What the task asks
Pull each line holding "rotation" out of the entries below.

Extracted data entries:
* * * *
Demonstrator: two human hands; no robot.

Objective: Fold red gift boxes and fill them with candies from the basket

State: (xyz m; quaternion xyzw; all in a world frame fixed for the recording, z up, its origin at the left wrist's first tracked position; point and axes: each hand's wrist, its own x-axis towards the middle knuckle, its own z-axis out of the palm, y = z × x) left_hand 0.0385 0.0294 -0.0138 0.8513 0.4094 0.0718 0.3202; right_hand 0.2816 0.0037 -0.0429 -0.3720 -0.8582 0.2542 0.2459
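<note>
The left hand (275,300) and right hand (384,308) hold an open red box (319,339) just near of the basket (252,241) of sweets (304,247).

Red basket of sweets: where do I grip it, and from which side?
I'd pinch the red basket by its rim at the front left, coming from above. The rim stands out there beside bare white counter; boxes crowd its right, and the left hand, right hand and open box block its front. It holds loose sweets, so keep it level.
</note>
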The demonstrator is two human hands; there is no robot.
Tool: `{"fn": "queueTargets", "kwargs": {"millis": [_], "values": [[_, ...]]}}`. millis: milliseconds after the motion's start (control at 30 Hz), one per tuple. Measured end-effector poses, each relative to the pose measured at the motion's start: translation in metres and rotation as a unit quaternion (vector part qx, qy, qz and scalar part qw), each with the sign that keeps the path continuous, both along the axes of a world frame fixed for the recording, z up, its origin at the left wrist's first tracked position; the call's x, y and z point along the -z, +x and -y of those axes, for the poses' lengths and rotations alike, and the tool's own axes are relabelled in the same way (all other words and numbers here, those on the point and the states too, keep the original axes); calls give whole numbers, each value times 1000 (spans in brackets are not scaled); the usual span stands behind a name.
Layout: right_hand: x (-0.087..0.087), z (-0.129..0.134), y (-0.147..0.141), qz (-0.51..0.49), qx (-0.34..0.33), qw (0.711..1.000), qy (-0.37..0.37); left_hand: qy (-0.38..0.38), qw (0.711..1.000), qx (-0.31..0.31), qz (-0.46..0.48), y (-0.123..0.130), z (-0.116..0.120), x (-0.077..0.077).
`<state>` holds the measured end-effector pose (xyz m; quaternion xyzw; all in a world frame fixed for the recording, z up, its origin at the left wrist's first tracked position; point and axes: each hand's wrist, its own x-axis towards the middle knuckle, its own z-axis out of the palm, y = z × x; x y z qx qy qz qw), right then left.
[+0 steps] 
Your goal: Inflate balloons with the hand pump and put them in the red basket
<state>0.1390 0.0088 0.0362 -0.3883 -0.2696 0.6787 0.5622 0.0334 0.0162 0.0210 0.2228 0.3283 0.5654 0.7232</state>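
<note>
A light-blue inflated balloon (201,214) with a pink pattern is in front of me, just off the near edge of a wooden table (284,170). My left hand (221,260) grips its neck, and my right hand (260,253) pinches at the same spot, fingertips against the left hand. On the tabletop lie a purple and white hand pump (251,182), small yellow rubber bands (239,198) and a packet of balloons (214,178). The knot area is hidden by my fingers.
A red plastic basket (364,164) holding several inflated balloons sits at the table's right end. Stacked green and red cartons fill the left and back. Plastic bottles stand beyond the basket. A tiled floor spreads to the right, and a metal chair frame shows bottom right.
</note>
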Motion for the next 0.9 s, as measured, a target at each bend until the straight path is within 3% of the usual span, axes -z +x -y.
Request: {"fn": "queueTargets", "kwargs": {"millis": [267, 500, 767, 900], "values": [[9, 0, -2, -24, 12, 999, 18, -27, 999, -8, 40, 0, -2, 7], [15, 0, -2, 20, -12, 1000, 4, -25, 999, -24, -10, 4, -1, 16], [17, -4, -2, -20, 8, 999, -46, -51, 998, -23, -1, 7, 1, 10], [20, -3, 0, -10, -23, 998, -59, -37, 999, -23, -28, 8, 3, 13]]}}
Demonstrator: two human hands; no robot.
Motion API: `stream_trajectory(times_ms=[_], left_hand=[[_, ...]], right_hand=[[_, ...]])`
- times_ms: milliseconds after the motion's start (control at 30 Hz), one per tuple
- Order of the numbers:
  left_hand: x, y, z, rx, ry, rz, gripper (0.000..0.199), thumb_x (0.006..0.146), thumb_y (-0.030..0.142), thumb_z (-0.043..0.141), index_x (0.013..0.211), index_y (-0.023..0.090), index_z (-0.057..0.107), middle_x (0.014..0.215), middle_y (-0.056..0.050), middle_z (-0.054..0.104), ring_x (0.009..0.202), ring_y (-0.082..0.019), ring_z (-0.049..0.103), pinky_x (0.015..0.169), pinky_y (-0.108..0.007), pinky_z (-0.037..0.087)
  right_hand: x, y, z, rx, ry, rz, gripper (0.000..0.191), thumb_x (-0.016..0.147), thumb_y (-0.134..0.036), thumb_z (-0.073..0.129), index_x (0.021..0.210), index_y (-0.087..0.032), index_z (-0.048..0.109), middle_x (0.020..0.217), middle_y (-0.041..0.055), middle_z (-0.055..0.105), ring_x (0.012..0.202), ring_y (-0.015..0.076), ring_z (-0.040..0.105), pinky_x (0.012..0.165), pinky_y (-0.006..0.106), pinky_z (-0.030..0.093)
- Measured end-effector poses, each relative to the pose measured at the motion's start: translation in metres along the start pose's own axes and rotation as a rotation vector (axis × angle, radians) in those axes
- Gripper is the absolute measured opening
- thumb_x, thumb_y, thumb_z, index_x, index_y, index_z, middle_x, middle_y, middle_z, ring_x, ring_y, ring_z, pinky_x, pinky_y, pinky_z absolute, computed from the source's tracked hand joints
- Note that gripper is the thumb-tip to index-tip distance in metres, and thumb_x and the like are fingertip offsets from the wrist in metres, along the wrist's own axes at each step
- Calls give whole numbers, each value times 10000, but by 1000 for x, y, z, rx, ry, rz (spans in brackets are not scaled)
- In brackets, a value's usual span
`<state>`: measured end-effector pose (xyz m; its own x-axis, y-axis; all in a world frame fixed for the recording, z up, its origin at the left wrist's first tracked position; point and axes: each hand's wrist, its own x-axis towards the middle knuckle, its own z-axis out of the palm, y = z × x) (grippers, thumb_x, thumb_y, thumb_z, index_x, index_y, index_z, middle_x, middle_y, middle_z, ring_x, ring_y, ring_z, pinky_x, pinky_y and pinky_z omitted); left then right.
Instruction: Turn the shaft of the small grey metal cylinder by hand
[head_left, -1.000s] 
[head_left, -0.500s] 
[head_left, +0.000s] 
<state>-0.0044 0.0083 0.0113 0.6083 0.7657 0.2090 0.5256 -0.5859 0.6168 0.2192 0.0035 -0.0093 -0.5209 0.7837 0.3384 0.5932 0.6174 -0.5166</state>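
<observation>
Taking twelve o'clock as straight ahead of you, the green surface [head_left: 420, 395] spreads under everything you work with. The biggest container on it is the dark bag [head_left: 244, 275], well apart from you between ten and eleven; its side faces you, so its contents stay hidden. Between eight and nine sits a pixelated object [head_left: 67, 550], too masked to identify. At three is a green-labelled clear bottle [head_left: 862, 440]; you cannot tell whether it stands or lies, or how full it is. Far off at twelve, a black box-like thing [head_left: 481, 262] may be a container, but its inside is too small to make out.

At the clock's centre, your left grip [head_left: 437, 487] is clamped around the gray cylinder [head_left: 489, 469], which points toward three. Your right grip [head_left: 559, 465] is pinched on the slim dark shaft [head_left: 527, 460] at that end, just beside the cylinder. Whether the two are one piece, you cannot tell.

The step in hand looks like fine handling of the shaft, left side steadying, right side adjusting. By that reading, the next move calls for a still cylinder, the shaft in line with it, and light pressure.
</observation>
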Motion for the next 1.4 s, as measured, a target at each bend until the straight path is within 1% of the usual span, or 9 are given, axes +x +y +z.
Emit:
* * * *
Expected output
Tool: `{"fn": "queueTargets", "kwargs": {"millis": [_], "values": [[_, ...]]}}`. millis: milliseconds after the motion's start (control at 30 Hz), one per tuple. Measured end-effector poses, each relative to the pose measured at the motion's start: translation in metres and rotation as a unit quaternion (vector part qx, qy, qz and scalar part qw), each with the sign that keeps the path continuous, both along the axes of a world frame fixed for the recording, z up, its origin at the left wrist's first tracked position; the call's x, y and z point along the -z, +x and -y of those axes, for the poses' lengths and rotations alike, and the tool's own axes are relabelled in the same way (all other words and numbers here, those on the point and the states too, keep the original axes); calls give whole numbers, each value times 1000 (spans in brackets are not scaled); the usual span stands behind a name.
- Measured end-effector poses, each relative to the pose measured at the motion's start: translation in metres along the start pose's own axes and rotation as a rotation vector (axis × angle, radians) in those axes

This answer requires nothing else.